The hydrophobic pocket and the variable loop conformation. (A) The hydrophobic pocket in the DC-LAMP domain was filled with water molecules, which are displayed as a red surface, using HOLLOW [70]. (B) Structural alignment of DC-LAMP chain A (grey) and B (blue). Hydrogen bonds connect loop L1 to an adjacent hairpin in chain A, but not in chain B. (C) A V_H immunoglobulin domain is shown for comparison (PDB 1IGT). Complementarity determining regions (CDR) are drawn as red loops. The two β-sheets of the domain, displayed in green and blue, are connected by a disulfide bond (S-S).

Figure 6

Model of lysosomal membrane proteins and the glycoprotein coat. Structural models of glycosylated DC-LAMP and LAMP-1 were drawn to scale. The models are based on the DC-LAMP crystal structure and a hypothetical in silico model of LAMP-1. The thickness of the glycoprotein coat was reported to range from 5 to 12 nm with an average of 8 nm.
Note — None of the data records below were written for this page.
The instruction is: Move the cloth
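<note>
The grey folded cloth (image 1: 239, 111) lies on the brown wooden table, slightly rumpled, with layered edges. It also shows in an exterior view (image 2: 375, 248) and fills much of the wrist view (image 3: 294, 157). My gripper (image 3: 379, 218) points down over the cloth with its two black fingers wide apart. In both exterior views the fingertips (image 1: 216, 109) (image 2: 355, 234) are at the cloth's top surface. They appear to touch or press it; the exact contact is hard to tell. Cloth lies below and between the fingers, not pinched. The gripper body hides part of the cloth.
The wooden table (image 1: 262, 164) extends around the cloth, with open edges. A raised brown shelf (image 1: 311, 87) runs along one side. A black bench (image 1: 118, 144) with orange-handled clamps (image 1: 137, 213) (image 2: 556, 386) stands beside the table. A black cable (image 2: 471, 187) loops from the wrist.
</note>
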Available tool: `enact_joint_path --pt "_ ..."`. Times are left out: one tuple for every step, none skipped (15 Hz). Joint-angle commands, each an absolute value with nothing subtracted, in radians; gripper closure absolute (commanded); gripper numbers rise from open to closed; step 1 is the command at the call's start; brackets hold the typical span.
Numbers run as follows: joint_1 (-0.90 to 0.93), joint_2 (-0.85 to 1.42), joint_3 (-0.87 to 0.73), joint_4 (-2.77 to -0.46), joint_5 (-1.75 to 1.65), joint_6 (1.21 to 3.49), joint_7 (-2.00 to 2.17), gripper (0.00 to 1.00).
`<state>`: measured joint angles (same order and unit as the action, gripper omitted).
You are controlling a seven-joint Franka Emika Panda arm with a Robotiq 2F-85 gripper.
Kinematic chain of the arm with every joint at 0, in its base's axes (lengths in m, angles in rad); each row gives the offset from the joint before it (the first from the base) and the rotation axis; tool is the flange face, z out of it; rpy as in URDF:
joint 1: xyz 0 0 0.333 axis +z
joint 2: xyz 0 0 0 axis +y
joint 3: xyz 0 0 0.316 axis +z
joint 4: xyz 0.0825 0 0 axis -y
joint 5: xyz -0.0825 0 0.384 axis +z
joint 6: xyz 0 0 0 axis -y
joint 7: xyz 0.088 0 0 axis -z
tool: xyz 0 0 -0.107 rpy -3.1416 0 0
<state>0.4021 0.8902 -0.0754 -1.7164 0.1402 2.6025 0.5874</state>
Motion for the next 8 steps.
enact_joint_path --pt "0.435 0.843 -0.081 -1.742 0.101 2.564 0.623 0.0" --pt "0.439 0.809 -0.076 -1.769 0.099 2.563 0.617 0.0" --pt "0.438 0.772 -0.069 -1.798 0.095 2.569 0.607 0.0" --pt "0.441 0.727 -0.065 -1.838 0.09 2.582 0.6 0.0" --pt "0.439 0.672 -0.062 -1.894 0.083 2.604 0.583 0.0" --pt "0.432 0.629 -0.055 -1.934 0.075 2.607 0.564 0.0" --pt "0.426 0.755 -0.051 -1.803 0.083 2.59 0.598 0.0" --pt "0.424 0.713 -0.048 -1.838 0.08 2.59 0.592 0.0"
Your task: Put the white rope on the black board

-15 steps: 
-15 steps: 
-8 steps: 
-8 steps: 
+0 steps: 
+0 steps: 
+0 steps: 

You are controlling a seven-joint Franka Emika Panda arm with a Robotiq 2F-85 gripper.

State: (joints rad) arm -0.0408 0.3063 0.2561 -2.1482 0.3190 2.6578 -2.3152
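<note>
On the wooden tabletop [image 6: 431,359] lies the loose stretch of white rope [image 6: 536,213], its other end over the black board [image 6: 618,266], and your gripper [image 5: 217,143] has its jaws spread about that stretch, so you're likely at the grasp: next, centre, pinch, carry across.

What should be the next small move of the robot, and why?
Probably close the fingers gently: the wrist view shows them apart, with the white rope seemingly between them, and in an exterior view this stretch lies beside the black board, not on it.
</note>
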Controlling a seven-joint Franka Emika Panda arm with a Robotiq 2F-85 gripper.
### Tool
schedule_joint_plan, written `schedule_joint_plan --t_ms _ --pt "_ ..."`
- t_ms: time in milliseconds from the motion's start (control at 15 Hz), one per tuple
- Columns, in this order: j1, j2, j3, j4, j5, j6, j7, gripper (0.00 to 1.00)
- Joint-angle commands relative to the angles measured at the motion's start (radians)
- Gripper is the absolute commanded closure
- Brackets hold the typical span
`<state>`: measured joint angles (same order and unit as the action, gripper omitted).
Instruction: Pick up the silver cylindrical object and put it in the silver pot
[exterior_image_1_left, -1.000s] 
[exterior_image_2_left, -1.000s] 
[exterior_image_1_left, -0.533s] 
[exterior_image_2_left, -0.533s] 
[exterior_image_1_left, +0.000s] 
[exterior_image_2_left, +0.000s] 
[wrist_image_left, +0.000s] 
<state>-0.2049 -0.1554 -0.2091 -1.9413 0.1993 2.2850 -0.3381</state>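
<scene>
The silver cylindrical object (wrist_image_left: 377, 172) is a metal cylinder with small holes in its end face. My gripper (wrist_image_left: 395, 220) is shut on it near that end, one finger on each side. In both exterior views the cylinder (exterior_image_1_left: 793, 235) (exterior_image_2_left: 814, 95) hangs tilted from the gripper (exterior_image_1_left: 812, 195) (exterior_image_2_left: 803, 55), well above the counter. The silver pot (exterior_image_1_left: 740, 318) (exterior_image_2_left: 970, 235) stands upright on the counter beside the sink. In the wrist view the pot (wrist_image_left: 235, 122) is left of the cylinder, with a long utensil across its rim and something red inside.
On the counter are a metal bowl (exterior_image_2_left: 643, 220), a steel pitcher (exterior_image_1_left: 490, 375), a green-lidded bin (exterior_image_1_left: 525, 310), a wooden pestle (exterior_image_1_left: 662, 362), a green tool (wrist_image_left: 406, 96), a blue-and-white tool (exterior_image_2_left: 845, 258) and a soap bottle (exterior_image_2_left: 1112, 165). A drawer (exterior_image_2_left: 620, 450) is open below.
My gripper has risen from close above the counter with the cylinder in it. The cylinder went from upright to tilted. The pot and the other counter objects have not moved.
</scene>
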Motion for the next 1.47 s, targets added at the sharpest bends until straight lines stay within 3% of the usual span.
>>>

The membrane-distal, N-terminal domain of LAMP-1 may adopt other positions. Dotted lines indicate putative binding sites consisting of the flexible loop L1 and an adjacent β-hairpin (Figure 5B). A box corresponding to 120 nm² surface area was drawn around a top view of LAMP-1. Polypeptides are depicted in green and glycans in yellow.

Figure 7

Molecular modeling. (A) The structure of the lowest energy obtained by molecular dynamics simulation is shown as a stick model and a van der Waals surface with pink carbon atoms. Glycans are shown with yellow carbon atoms. Prolines 203 and 206 have α-helical conformations. (B) Radius of gyration values during the simulation and r.m.s. deviations of the backbone atoms from the structure of lowest energy (marked in red). The peptide's lowest-energy structure had a radius of gyration of 14.6 Å, compared to 17.9 Å for the initial structure.